For the entries below, the expected answer is the line with "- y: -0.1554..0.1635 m", the line with "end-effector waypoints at", and every line between them, exactly as written, and nothing more.

START Dataset

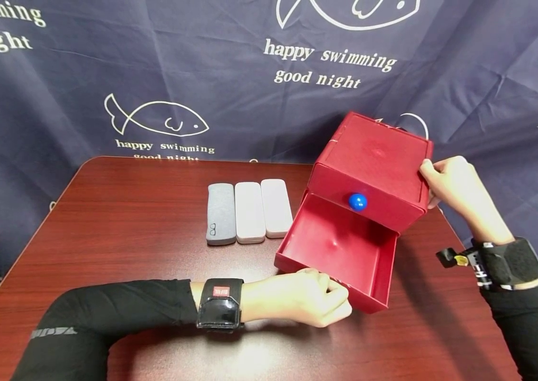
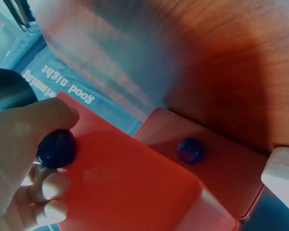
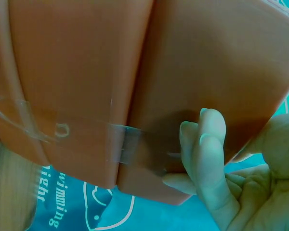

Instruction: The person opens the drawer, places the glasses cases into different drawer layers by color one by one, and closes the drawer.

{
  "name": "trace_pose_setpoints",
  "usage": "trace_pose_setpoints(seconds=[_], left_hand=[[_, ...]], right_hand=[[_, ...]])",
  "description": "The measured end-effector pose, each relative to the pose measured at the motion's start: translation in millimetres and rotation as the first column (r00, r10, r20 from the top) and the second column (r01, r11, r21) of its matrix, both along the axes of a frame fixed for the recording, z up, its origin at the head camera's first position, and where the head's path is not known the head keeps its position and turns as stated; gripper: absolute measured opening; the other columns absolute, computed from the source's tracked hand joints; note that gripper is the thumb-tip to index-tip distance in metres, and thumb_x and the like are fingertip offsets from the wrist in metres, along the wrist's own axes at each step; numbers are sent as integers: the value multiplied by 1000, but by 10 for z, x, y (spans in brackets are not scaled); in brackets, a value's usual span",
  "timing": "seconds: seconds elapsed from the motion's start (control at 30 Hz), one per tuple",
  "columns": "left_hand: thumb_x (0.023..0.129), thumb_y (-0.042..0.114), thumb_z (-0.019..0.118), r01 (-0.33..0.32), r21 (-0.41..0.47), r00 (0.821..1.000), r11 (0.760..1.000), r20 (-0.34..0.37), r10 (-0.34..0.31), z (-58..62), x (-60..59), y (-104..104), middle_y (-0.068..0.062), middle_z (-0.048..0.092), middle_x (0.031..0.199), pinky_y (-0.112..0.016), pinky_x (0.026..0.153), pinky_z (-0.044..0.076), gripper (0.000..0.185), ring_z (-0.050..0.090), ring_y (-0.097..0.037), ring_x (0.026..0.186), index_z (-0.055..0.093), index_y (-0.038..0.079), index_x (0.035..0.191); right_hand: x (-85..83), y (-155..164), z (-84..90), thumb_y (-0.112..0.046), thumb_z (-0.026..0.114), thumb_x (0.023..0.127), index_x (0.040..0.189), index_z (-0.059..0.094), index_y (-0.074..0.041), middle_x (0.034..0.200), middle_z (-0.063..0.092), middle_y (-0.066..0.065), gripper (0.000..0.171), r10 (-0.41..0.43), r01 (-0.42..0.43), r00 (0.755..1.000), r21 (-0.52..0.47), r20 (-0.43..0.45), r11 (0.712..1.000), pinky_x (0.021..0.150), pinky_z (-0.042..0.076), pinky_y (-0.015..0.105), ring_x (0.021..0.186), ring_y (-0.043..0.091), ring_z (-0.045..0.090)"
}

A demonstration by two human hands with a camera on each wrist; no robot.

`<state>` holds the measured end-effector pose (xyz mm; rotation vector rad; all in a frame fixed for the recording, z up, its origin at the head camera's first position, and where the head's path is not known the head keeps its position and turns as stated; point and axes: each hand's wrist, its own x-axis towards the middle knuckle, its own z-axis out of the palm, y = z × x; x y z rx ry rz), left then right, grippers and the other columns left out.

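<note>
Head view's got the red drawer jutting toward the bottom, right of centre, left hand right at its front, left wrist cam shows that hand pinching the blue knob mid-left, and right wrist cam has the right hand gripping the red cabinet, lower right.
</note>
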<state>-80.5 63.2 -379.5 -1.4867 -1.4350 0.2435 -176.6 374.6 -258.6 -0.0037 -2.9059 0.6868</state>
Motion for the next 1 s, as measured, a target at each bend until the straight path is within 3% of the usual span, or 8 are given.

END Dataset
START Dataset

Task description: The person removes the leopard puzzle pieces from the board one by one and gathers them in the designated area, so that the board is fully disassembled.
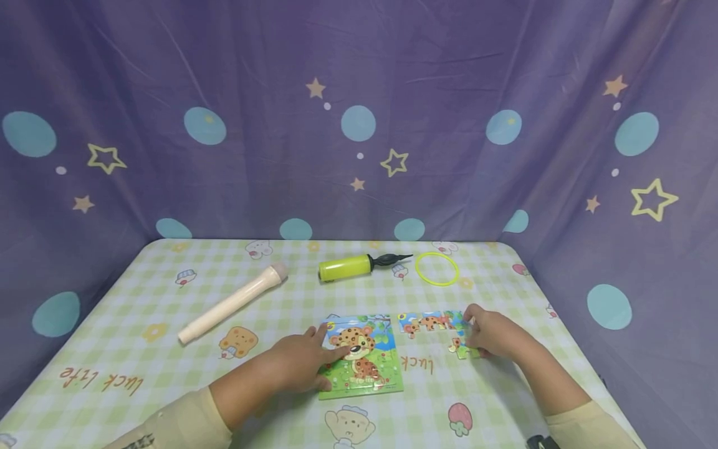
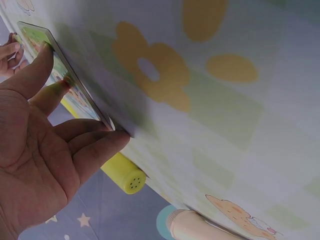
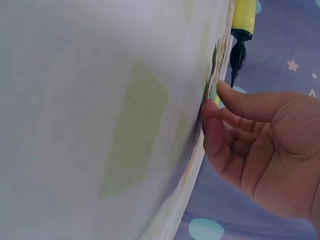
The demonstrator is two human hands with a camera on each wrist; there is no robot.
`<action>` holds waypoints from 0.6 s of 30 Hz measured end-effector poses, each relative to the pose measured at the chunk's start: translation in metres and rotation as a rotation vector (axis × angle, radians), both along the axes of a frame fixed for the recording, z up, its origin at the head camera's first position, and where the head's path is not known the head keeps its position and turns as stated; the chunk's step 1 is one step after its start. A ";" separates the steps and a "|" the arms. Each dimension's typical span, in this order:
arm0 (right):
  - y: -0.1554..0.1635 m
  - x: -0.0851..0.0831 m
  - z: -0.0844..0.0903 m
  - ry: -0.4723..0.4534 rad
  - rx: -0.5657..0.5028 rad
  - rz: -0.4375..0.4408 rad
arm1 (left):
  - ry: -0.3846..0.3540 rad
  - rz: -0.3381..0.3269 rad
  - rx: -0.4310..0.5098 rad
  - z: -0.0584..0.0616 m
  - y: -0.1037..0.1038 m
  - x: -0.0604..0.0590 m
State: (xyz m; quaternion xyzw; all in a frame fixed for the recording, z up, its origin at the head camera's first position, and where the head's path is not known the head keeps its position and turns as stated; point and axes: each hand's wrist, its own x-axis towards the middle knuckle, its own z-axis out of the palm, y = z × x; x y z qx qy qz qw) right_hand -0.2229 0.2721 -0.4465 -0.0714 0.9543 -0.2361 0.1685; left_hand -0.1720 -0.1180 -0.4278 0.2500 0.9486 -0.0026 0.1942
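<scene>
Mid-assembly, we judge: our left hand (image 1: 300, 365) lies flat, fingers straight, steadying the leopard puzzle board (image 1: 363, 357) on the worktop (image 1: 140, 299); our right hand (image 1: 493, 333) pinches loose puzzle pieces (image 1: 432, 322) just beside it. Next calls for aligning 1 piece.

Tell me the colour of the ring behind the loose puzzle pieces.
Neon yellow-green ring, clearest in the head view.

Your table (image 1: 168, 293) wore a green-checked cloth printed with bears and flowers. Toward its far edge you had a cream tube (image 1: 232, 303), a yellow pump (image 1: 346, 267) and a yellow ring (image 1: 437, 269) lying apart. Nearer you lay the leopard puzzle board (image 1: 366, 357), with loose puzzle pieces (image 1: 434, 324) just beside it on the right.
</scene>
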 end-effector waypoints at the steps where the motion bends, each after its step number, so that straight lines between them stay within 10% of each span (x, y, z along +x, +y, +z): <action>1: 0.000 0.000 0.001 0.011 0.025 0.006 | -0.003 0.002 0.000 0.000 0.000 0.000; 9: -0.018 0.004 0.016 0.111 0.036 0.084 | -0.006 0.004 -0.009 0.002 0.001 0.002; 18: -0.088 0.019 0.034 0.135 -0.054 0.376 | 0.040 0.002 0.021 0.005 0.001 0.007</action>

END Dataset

▶ **Exercise response**:
  - y: -0.1554..0.1635 m
  - x: -0.0851..0.0831 m
  - z: -0.0844..0.0903 m
  - ry: -0.4723..0.4534 rad
  - rx: -0.5657..0.5028 rad
  - rz: -0.4375..0.4408 rad
arm1 (left):
  - ry: -0.3846..0.3540 rad
  - rz: -0.3381..0.3269 rad
  - rx: -0.4310..0.5098 rad
  - z: -0.0584..0.0616 m
  - y: -0.1037..0.1038 m
  - x: -0.0604..0.0590 m
State: (xyz m; quaternion xyzw; all in a frame fixed for the recording, z up, its origin at the head camera's first position, and where the head's path is not known the head keeps its position and turns as stated; point and axes: each hand's wrist, its own x-axis towards the middle knuckle, its own z-axis out of the palm, y = z × x; x y z qx qy qz qw) right_hand -0.2229 0.2721 -0.4465 -0.0714 0.9543 -0.2361 0.1685; left_hand -0.1720 -0.1180 -0.4278 0.2500 0.9486 -0.0026 0.1942
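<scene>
Mid-assembly, we judge: our left hand (image 1: 300, 365) lies flat, fingers straight, steadying the leopard puzzle board (image 1: 363, 357) on the worktop (image 1: 140, 299); our right hand (image 1: 493, 333) pinches loose puzzle pieces (image 1: 432, 322) just beside it. Next calls for aligning 1 piece.

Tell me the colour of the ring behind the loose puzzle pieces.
Neon yellow-green ring, clearest in the head view.

Your table (image 1: 168, 293) wore a green-checked cloth printed with bears and flowers. Toward its far edge you had a cream tube (image 1: 232, 303), a yellow pump (image 1: 346, 267) and a yellow ring (image 1: 437, 269) lying apart. Nearer you lay the leopard puzzle board (image 1: 366, 357), with loose puzzle pieces (image 1: 434, 324) just beside it on the right.
</scene>
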 end-effector waypoints at the steps where the motion bends, each after its step number, so that straight lines between them stay within 10% of each span (x, y, z along +x, +y, +z): <action>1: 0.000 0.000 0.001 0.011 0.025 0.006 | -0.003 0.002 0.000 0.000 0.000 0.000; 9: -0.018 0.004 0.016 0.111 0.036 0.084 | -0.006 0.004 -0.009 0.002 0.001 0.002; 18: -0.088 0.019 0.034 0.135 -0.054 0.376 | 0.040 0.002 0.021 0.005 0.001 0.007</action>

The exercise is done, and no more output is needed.